→ **What is required**:
Aim for an exact copy of the listing, without any images.

→ **Data below**:
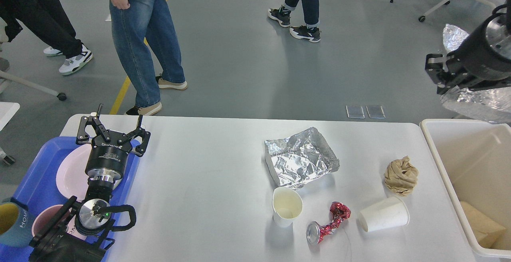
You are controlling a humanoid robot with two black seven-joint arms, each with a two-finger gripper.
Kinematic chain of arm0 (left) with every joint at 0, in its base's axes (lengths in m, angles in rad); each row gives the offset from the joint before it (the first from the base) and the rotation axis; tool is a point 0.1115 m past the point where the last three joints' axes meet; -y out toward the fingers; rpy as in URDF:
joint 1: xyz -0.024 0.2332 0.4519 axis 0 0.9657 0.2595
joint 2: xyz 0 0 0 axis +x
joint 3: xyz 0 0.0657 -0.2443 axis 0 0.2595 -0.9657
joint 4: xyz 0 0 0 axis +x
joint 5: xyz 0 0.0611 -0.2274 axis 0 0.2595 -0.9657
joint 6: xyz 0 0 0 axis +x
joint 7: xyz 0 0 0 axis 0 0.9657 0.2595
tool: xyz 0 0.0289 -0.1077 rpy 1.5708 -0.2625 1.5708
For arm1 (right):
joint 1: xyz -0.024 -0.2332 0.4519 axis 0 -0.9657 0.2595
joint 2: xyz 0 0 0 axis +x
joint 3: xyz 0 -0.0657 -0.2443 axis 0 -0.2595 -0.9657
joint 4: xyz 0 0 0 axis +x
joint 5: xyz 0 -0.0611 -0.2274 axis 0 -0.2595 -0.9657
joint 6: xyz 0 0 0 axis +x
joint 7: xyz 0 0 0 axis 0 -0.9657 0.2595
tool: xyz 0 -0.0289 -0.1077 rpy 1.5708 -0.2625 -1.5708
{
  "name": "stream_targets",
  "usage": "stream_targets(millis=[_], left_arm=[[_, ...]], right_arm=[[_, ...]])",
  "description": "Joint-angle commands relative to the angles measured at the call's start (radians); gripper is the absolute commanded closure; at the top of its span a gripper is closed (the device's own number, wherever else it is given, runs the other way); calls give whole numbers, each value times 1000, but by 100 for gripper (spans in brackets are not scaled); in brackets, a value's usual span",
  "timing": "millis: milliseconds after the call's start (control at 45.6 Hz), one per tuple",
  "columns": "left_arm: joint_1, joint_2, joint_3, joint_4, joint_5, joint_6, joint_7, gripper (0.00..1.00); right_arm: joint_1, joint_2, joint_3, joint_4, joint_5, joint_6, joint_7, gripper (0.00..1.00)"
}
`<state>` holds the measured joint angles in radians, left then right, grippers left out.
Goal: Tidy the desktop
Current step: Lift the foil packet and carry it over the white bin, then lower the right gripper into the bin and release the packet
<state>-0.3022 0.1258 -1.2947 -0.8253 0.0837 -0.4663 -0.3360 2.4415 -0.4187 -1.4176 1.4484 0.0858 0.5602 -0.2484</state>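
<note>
Right gripper (441,79) — apparently pinching crumpled foil (475,102) above bin (437,150); risk: loose hold, foil dropping onto desktop (207,182). Left gripper (113,128) spread.

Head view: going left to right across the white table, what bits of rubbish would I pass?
Crumpled foil tray → upright paper cup → crushed red can → tipped-over paper cup → brown paper wad, all on the desktop.

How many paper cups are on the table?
2. One cup stands upright below the foil tray. The other cup lies on its side, right of the crushed can. None seem hidden.
</note>
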Motion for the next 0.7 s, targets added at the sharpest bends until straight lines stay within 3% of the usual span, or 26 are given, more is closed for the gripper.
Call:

→ **Solution to this exercise**:
You are controlling a humanoid robot with two black seven-joint arms, each with a two-finger gripper.
Kinematic chain of arm0 (left) with every joint at 0, in its base's axes (lengths in m, angles in rad); each row gives the offset from the joint before it (the first from the base) and the rotation axis; tool is a point 0.1115 m past the point where the last three joints' axes meet; -y out toward the fingers; rpy as in URDF:
joint 1: xyz -0.024 0.2332 0.4519 axis 0 0.9657 0.2595
joint 2: xyz 0 0 0 axis +x
joint 3: xyz 0 0.0657 -0.2443 axis 0 0.2595 -0.9657
joint 4: xyz 0 0 0 axis +x
joint 5: xyz 0 0.0611 -0.2274 axis 0 0.2595 -0.9657
joint 6: xyz 0 0 0 axis +x
joint 7: xyz 0 0 0 axis 0 0.9657 0.2595
tool: xyz 0 0.0289 -0.1077 rpy 1.5708 -0.2625 1.5708
For arm1 (right):
joint 1: xyz -0.024 -0.2332 0.4519 axis 0 -0.9657 0.2595
joint 2: xyz 0 0 0 axis +x
joint 3: xyz 0 -0.0657 -0.2443 axis 0 -0.2595 -0.9657
joint 4: xyz 0 0 0 axis +x
joint 5: xyz 0 -0.0611 -0.2274 axis 0 -0.2595 -0.9657
joint 6: xyz 0 0 0 axis +x
joint 7: xyz 0 0 0 axis 0 -0.9657 0.2595
tool: xyz 0 -0.0289 -0.1077 rpy 1.5708 -0.2625 -1.5708
{
  "name": "stream_targets",
  "usage": "stream_targets(millis=[_], left_arm=[[_, ...]], right_arm=[[_, ...]])",
  "description": "Joint-angle commands relative to the angles measured at the call's start (radians); gripper is the absolute commanded closure; at the top of its span a gripper is closed (the device's own number, wherever else it is given, runs the other way); calls give whole numbers, each value times 1000, but by 100 for gripper (spans in brackets are not scaled); in brackets, a value's usual span",
  "timing": "millis: milliseconds after the call's start (control at 45.6 Hz), one per tuple",
  "columns": "left_arm: joint_1, joint_2, joint_3, joint_4, joint_5, joint_6, joint_7, gripper (0.00..1.00); right_arm: joint_1, joint_2, joint_3, joint_4, joint_5, joint_6, joint_7, gripper (0.00..1.00)"
}
`<state>` holds the measured joint angles in radians, left then right, grippers left out.
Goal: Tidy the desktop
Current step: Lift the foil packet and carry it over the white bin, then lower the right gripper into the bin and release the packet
<state>-0.3022 0.1258 -1.2947 -0.8253 0.0837 -0.4663 -0.3360 2.4415 -0.4187 -1.4176 1.4484 0.0858 0.5602 -0.2484</state>
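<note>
Right gripper (441,79) — apparently pinching crumpled foil (475,102) above bin (437,150); risk: loose hold, foil dropping onto desktop (207,182). Left gripper (113,128) spread.

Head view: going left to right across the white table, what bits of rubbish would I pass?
Crumpled foil tray → upright paper cup → crushed red can → tipped-over paper cup → brown paper wad, all on the desktop.

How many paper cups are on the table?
2. One cup stands upright below the foil tray. The other cup lies on its side, right of the crushed can. None seem hidden.
</note>
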Motion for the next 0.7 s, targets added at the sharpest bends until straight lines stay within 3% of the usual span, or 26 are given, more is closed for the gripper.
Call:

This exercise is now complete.